◆ Work instructions ◆
The records that follow should be retyped word for word.

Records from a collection
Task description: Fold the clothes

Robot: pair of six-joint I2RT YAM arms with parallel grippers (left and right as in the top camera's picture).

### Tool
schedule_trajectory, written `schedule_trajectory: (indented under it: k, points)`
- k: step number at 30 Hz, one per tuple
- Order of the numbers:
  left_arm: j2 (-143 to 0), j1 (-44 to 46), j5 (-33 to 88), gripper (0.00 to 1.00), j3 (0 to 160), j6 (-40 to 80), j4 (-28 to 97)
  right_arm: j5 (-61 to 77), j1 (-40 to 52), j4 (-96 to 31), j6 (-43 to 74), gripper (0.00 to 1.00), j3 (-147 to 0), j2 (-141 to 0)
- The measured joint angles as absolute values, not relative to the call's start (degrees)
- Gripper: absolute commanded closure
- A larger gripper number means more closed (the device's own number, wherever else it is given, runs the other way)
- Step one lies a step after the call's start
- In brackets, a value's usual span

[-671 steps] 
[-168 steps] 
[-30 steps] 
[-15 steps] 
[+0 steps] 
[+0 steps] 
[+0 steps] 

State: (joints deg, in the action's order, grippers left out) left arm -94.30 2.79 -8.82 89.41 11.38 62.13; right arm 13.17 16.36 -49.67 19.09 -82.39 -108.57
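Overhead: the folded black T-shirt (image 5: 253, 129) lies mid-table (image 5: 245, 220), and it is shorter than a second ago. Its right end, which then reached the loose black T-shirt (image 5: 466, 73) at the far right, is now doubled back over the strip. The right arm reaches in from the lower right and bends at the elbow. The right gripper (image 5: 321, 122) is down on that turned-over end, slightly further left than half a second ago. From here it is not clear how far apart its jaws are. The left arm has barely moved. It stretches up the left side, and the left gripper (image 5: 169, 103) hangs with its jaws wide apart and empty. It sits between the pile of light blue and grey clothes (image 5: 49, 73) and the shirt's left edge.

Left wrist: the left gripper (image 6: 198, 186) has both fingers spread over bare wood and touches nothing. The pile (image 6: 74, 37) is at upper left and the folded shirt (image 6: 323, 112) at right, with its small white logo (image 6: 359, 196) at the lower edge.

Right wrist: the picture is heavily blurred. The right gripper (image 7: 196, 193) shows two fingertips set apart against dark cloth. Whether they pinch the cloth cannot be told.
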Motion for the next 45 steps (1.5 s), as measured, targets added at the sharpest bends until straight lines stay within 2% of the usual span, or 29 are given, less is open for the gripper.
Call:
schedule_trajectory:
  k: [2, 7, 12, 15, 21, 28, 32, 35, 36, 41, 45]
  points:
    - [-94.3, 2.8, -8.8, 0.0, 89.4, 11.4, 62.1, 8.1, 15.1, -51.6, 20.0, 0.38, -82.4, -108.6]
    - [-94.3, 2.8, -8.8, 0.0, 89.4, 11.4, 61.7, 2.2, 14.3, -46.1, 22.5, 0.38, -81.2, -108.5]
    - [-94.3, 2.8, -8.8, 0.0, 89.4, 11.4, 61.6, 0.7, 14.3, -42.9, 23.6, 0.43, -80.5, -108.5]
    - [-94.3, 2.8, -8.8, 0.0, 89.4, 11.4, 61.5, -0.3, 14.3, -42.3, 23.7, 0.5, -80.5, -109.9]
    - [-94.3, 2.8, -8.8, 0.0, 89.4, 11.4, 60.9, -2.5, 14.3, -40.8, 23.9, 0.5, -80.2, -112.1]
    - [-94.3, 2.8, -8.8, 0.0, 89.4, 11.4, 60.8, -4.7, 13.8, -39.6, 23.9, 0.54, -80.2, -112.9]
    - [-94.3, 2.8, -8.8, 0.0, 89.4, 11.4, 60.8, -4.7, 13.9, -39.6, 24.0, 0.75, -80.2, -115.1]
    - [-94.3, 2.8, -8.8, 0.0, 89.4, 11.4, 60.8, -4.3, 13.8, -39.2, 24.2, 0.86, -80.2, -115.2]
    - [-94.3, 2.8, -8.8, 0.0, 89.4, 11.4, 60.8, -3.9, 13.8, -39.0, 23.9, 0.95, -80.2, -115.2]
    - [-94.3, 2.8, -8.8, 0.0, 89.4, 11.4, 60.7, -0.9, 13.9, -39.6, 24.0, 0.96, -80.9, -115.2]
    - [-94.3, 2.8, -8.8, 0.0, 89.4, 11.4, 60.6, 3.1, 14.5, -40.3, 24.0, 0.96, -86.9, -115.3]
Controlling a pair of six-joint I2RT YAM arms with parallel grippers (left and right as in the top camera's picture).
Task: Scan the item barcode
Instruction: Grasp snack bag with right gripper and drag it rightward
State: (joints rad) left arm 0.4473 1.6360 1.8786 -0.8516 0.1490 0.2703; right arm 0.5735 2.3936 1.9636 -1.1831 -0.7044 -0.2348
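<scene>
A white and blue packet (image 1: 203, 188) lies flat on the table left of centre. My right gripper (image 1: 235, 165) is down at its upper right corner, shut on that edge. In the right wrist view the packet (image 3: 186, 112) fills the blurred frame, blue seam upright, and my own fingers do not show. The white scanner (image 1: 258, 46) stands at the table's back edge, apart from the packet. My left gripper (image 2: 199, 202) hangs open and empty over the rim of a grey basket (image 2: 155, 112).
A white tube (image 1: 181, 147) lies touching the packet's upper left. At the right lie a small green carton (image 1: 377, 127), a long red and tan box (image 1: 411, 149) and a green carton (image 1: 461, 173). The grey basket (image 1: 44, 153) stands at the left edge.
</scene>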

◆ Task answer ◆
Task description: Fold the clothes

Robot: pair of six-joint I2RT YAM arms with parallel grippers (left and right as in the top camera's picture).

### Tool
schedule_trajectory, written `schedule_trajectory: (indented under it: k, points)`
- k: step number at 30 Hz, one per tuple
- Order of the numbers:
  left_arm: j2 (-143 to 0), j1 (-44 to 46), j5 (-33 to 88), gripper (0.00 to 1.00), j3 (0 to 160), j6 (-40 to 80), j4 (-28 to 97)
  right_arm: j5 (-61 to 77), j1 (-40 to 52), j4 (-96 to 31), j6 (-43 to 74), gripper (0.00 to 1.00), j3 (-147 to 0), j2 (-141 to 0)
- The measured joint angles as absolute values, not relative to the call's start (degrees)
- Gripper: absolute commanded closure
- A larger gripper number means more closed (the device's own number, wherever else it is given, runs the other way)
- Step one lies a step after the call's start
- In brackets, a value's usual span

[-671 steps] 
[-168 steps] 
[-30 steps] 
[-15 steps] 
[+0 steps] 
[+0 steps] 
[+0 steps] 

State: (joints deg, in the action's order, grippers left out) left arm -94.30 2.79 -8.82 89.41 11.38 62.13; right arm 13.17 16.36 -49.67 19.09 -82.39 -108.57
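Overhead: the folded black T-shirt (image 5: 253, 129) lies mid-table (image 5: 245, 220), and it is shorter than a second ago. Its right end, which then reached the loose black T-shirt (image 5: 466, 73) at the far right, is now doubled back over the strip. The right arm reaches in from the lower right and bends at the elbow. The right gripper (image 5: 321, 122) is down on that turned-over end, slightly further left than half a second ago. From here it is not clear how far apart its jaws are. The left arm has barely moved. It stretches up the left side, and the left gripper (image 5: 169, 103) hangs with its jaws wide apart and empty. It sits between the pile of light blue and grey clothes (image 5: 49, 73) and the shirt's left edge.

Left wrist: the left gripper (image 6: 198, 186) has both fingers spread over bare wood and touches nothing. The pile (image 6: 74, 37) is at upper left and the folded shirt (image 6: 323, 112) at right, with its small white logo (image 6: 359, 196) at the lower edge.

Right wrist: the picture is heavily blurred. The right gripper (image 7: 196, 193) shows two fingertips set apart against dark cloth. Whether they pinch the cloth cannot be told.
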Motion for the next 45 steps (1.5 s), as measured, targets added at the sharpest bends until straight lines stay within 2% of the usual span, or 29 are given, less is open for the gripper.
Call:
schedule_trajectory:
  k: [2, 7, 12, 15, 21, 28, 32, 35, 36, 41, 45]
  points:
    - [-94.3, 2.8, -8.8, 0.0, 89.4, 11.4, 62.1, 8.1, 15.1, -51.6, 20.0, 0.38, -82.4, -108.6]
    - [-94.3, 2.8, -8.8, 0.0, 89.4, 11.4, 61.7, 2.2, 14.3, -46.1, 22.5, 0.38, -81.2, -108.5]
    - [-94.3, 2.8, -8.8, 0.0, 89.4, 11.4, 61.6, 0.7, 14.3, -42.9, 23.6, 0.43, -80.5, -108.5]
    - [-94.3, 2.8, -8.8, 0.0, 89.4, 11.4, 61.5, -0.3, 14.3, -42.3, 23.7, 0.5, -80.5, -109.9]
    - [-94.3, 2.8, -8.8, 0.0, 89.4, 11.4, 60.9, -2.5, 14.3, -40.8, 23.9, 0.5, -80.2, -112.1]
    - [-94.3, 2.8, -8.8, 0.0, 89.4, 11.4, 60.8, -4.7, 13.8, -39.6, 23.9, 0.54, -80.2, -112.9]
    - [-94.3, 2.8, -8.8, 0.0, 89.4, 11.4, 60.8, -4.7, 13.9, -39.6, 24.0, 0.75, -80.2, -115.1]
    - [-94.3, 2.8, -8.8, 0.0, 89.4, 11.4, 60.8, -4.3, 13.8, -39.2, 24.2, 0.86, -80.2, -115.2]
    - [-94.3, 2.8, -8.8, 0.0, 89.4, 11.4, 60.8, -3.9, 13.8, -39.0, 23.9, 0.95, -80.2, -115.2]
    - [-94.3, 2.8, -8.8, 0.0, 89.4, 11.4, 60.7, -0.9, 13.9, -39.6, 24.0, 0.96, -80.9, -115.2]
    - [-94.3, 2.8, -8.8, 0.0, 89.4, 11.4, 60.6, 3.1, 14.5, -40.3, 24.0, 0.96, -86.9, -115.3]
Controlling a pair of six-joint I2RT YAM arms with parallel grippers (left and right as in the top camera's picture).
Task: Scan the item barcode
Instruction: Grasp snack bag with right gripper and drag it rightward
State: (joints rad) left arm 0.4473 1.6360 1.8786 -0.8516 0.1490 0.2703; right arm 0.5735 2.3936 1.9636 -1.1831 -0.7044 -0.2348
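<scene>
A white and blue packet (image 1: 203, 188) lies flat on the table left of centre. My right gripper (image 1: 235, 165) is down at its upper right corner, shut on that edge. In the right wrist view the packet (image 3: 186, 112) fills the blurred frame, blue seam upright, and my own fingers do not show. The white scanner (image 1: 258, 46) stands at the table's back edge, apart from the packet. My left gripper (image 2: 199, 202) hangs open and empty over the rim of a grey basket (image 2: 155, 112).
A white tube (image 1: 181, 147) lies touching the packet's upper left. At the right lie a small green carton (image 1: 377, 127), a long red and tan box (image 1: 411, 149) and a green carton (image 1: 461, 173). The grey basket (image 1: 44, 153) stands at the left edge.
</scene>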

Nothing more is needed for this exercise.